As shown in the workflow figure (Figure 1), we chose the following 4 descriptors to describe a sequence into numerical form: AAINDEX (AAI), BLOSUM62 (BLO), Z-scale descriptor (ZSC) and Binary profile (BIN). The encoder contains two 1D-convolutional layers with ReLU, two average pooling layers, two batch normalization layers and one max pooling layer. The regressor contains three fully connected layers with one final output neuron. We define the applicability domain (AD) of each model to allow estimation of the uncertainty in the prediction for an unknown instance. The Euclidean distance between an instance and the centroid of the training data in the feature space is measured. If the instance is within a pre-defined cutoff (Z), then prediction can be made with confidence.
Model Performance
Using repeated five-fold cross validation, we assessed the performance of our models in a range of AD cutoffs (Z=0.5 to 2.0), i.e. four domains with incremental coverage areas were defined. The results in Figure 2 show:
For all tissue types, there is a trend that the performance of the model improves as the scope of the AD shrinks (decreasing Z).

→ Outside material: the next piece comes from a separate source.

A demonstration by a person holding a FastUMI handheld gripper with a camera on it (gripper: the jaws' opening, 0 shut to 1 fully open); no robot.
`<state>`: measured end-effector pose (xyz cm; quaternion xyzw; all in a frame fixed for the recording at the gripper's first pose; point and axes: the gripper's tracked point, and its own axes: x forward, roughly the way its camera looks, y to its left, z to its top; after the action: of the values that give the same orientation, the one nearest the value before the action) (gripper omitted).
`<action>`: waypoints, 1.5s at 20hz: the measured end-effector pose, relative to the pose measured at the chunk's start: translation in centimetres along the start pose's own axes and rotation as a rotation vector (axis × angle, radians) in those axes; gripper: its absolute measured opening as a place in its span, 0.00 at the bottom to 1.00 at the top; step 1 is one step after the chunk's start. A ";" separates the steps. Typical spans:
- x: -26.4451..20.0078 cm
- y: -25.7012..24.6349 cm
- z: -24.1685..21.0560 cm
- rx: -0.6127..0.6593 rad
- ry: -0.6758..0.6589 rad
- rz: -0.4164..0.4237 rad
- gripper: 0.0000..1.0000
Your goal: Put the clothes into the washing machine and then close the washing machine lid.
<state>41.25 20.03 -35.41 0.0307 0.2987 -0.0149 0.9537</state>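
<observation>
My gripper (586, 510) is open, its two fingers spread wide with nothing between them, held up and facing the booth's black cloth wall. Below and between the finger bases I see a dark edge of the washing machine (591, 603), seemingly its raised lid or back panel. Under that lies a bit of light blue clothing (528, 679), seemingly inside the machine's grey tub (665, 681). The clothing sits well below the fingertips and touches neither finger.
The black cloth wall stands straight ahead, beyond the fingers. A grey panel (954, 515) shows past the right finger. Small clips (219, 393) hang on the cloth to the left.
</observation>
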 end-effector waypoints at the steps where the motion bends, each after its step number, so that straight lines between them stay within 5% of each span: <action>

With AD shrinks, a large amount of data is dropout and may lead to an unstable change in the resulting model (increasing standard deviation).
Switching from Z= 1.0 to Z= 0.5, a large amount of data is dropout that led to a substantial change in the resulting model. We want to find a balance between data coverage and model performance, i.e. we want to include as much data as possible while trying to reduce noisy data or outliners that are affecting the performance. Because of the unstable performance of the AD models using Z= 0.5, we eventually selected 1.0 as the default Z value.
Overall, the optimal models with AD=1.0 achieve an average MSE of 0.24 (-log M) and PCC of 0.74.